Days Gone, Sony Bend’s new post-Last Of Us biker gang survival game, might be taking a slightly more evolutionary approach to the standard tenets of survival design.

Crafting, of course, has long appeared in some form in most open-world games. Between the extended influence of Tomb Raider and Far Cry, few modern triple-a releases of their ilk are without some sort of system for gathering resources and making things.

But it’s even more vital in a zombie apocalypse. I always found a sort of grim humor in how much time The Last Of Us made players spend gathering resources and essentially scavenging when outside of combat, because it’s a strangely un-game like thing to do, closer to a survivalist sim in some ways than an dramatic horror game. A real post-apocalypse existence wouldn’t be an enjoyable one, since the opposing mundanity and nerves of gathering supplies to stay alive and risking one’s life to do it would be hard to endure.

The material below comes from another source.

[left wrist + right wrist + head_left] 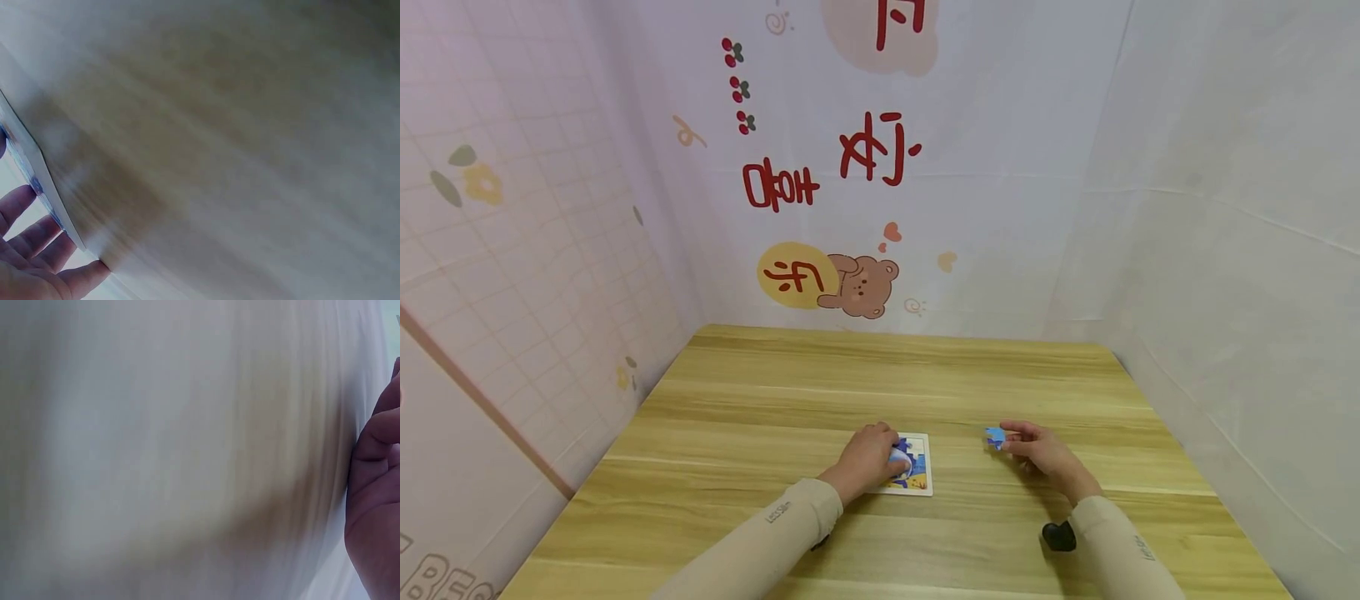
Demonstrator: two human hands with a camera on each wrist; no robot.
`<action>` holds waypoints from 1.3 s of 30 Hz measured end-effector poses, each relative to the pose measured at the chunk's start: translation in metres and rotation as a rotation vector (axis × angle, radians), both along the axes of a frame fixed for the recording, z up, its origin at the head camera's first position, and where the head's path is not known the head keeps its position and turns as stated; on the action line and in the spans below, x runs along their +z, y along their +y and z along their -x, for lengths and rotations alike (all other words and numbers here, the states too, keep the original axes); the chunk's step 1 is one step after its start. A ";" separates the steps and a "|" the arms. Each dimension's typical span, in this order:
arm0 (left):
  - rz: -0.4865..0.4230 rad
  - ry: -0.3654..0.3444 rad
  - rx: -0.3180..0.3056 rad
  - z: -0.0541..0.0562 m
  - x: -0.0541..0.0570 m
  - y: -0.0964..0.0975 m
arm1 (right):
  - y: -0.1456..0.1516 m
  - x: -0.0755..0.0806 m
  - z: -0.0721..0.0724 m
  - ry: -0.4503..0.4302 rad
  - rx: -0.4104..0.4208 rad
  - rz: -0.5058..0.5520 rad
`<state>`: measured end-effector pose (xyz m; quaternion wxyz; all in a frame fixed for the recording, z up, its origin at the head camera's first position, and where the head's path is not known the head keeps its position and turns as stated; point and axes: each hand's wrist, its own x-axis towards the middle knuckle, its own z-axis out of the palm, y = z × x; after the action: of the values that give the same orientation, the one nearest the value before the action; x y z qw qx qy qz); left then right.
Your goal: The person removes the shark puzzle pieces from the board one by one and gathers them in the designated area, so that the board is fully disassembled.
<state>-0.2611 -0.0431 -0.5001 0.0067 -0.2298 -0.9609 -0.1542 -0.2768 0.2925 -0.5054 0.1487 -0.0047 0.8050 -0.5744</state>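
Note:
A small jigsaw puzzle [917, 471] with a white border and a blue, white and orange picture lies on the table. My left hand [869, 458] rests over its left part and hides that side. In the left wrist view, the spread fingers [47, 237] touch the puzzle board [39, 165] along its edge. To the right of the board, my right hand [1041, 454] pinches a blue jigsaw piece [996, 437] between thumb and fingers. The right wrist view catches only part of the right hand [378, 481] at its edge; the piece is out of sight there.
Both hands work over a wood-grain table [775, 375]. A pale printed cloth [1000, 167] hangs behind it, with more cloth at both sides. A black object [1058, 537] sits by the right wrist.

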 end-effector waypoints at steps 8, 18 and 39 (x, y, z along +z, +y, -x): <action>-0.001 0.000 -0.004 -0.002 0.000 0.000 | 0.024 -0.003 -0.005 -0.009 0.000 -0.024; -0.008 -0.003 0.000 -0.002 0.000 0.000 | 0.029 -0.003 -0.006 -0.020 -0.013 -0.036; -0.015 0.005 -0.009 -0.004 0.003 -0.001 | 0.025 -0.004 -0.006 -0.013 -0.034 -0.101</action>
<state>-0.2568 -0.0442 -0.4975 0.0102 -0.2347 -0.9586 -0.1609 -0.2707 0.3174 -0.5094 0.1441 0.0204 0.8318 -0.5357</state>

Not that your perspective in a situation like that would even bother considering entertainment value versus simply being thankful you were still alive, or that I don’t consider The Last Of Us one of the best games ever made. That Naughty Dog didn’t really make much attempt to gameify the activity is commendable.

A few years on, Days Gone looks heavily inspired by The Last Of Us in more ways than just color palette and some environmental art direction. Though it wasn’t really explained at Sony’s E3 press conference, there’s a much greater emphasis on improvisation throughout the environment, which includes a world full of junk to salvage and turn into tools.

Though environmental kills, which Days Gone appears to have a lot of, have been around for years, the potential for the game’s crafting aspect (much less of a frivolity that Far Cry, seemingly – too grim business here) seems interesting. The most notable example seen in a behind-closed-doors demo was an airbag bomb, which is exactly what it sounds like, accompanying the homemade silencer that baby-faced biker hero Deacon uses in the press conference demo.

Unlike Joel, Deacon’s use of the environment seems a bit more extensive, or at least it was in the scripted level shown. Using parts to upgrade equipment is pretty basic stuff. If Days Gone has been tailored towards picking through leftover junk to make new things, it would be a nice switch towards an overall more organic experience.

After all, how many times has your progress in a game been halted because you didn’t have what the developers’ have programmed as the proper tool when something thats just as good might be in the same room?

With the necessary limitations of finite memory, it comes down to a matter of how much Sony Bend might want to make accessible to search machines, cars, refuse, materials – there definitely seems to be a touch of State of Decay at work here. If that’s as much a priority of Sony Bend is indicating, Days Gone has a chance at being an uniquely sim-like take on a narrative and genre where finding an identity beyond tropes can be an uphill battle.